Triangle Congruence Theorems — Free Game

Triangle Congruence Theorems

When two triangles are congruent, it means they are exactly the same shape and size. All six corresponding parts (three angles and three sides) are equal. However, you do not need to measure all six parts to prove that two triangles are congruent. You can use one of the five Triangle Congruence Theorems to save time.

1. Side-Side-Side (SSS)

If three sides of one triangle are exactly equal in length to three sides of another triangle, then the two triangles are congruent.

If $AB = DE$ , $BC = EF$ , and $AC = DF$ , then $\triangle ABC \cong \triangle DEF$ .

2. Side-Angle-Side (SAS)

If two sides and the included angle (the angle formed directly between those two sides) of one triangle are equal to the corresponding parts of another triangle, the triangles are congruent.

If $AB = DE$ , $\angle B = \angle E$ , and $BC = EF$ , then $\triangle ABC \cong \triangle DEF$ .

3. Angle-Side-Angle (ASA)

If two angles and the included side (the side strictly between the two angles) of one triangle are equal to the corresponding parts of another triangle, the triangles are congruent.

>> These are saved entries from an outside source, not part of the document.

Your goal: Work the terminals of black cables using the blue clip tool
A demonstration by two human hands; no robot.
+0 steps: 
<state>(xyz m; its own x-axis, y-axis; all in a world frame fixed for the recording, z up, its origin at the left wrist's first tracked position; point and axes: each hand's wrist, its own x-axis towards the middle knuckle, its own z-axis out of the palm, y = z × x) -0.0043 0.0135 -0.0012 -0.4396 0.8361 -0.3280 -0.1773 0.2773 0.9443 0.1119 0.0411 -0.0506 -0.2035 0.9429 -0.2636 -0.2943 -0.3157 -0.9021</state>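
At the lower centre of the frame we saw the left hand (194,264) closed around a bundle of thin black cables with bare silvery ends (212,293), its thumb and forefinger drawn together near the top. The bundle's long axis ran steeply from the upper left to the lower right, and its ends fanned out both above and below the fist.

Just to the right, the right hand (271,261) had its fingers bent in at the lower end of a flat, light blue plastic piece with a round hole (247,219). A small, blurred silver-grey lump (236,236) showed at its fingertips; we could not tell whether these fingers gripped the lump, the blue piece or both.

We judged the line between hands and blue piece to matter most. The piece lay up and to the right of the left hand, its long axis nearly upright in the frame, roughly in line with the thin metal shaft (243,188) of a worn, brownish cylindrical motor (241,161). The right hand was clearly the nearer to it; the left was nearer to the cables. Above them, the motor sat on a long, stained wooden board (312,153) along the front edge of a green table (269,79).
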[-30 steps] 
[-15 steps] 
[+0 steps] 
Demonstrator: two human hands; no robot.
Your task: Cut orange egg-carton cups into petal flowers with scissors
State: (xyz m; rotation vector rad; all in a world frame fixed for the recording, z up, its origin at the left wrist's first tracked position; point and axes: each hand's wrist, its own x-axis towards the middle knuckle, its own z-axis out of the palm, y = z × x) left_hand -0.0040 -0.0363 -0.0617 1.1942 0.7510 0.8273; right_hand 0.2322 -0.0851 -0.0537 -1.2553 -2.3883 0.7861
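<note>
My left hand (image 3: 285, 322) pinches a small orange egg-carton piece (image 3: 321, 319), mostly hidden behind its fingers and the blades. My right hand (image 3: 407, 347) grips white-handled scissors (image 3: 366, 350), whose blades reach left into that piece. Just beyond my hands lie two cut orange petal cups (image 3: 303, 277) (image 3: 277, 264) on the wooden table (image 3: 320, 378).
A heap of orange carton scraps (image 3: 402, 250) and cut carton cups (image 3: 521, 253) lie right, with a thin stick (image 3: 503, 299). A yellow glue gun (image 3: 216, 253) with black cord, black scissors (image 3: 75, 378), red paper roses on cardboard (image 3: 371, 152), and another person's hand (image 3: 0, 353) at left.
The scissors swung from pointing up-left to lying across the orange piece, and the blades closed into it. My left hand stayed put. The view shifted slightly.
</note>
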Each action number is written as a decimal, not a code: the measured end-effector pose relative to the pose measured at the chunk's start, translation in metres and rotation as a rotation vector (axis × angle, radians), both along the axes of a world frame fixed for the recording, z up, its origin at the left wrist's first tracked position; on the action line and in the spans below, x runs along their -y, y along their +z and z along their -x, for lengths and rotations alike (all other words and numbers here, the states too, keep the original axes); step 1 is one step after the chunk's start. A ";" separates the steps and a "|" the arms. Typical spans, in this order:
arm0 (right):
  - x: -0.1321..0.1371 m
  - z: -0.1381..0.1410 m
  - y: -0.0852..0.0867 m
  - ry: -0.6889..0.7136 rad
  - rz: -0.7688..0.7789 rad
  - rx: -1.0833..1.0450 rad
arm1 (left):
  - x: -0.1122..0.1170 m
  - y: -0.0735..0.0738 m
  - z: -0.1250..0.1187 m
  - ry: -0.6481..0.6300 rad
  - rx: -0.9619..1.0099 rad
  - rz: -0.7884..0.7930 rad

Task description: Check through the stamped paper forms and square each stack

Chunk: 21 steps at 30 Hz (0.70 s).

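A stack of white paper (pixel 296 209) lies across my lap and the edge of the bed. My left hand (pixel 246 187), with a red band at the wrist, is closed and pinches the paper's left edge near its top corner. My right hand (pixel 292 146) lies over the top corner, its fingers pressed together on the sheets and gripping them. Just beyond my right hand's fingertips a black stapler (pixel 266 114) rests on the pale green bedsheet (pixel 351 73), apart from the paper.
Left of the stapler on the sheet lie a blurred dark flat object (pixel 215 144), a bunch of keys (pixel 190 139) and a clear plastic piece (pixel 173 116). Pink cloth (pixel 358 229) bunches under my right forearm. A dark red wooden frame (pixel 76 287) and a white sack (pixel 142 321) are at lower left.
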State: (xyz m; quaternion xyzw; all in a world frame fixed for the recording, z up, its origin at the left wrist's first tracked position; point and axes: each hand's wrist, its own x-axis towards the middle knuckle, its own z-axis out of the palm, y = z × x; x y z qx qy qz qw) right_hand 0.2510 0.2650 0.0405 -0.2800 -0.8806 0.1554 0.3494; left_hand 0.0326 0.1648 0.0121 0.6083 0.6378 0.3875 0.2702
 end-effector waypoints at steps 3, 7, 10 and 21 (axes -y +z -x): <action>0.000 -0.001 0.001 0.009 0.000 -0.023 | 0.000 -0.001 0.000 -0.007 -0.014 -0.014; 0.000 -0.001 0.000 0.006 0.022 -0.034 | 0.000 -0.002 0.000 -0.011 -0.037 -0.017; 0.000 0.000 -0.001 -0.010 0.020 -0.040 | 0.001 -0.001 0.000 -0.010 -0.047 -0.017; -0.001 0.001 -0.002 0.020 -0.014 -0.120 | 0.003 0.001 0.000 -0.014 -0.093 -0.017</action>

If $\angle A = \angle D$ , $AB = DE$ , and $\angle B = \angle E$ , then $\triangle ABC \cong \triangle DEF$ .

4. Angle-Angle-Side (AAS)

If two angles and a non-included side of one triangle are equal to the corresponding parts of another triangle, the triangles are congruent.

If $\angle A = \angle D$ , $\angle B = \angle E$ , and $BC = EF$ , then $\triangle ABC \cong \triangle DEF$ .

5. Hypotenuse-Leg (HL)

This theorem applies only to right-angled triangles. If the hypotenuse and one leg of a right triangle are equal to the hypotenuse and one leg of another right triangle, the triangles are congruent.

Example Problems

Example 1: Determine the congruence theorem Determine which congruence theorem proves $\triangle ABC \cong \triangle DEF$ given $AB = DE$ , $\angle A = \angle D$ , and $\angle B = \angle E$ .

Solution: We are given two corresponding angles ( $\angle A$ and $\angle B$ ) and the side directly connecting them ( $AB$ ). Because the side is included between the two given angles, the correct theorem is Angle-Side-Angle (ASA).

Example 2: Prove $\triangle ABC \cong \triangle CDA$ in parallelogram $ABCD$

Solution: In parallelogram $ABCD$ , draw the diagonal $AC$ . We want to prove $\triangle ABC \cong \triangle CDA$ .

Opposite sides of a parallelogram are equal in length: $AB = CD$ and $BC = DA$ .
The diagonal is a shared side for both triangles: $AC = CA$ (Reflexive Property).
Since all three corresponding sides are equal, we can confidently conclude that $\triangle ABC \cong \triangle CDA$ by the Side-Side-Side (SSS) theorem.

(Note: You could also prove this using SAS or ASA by utilizing alternate interior angles!)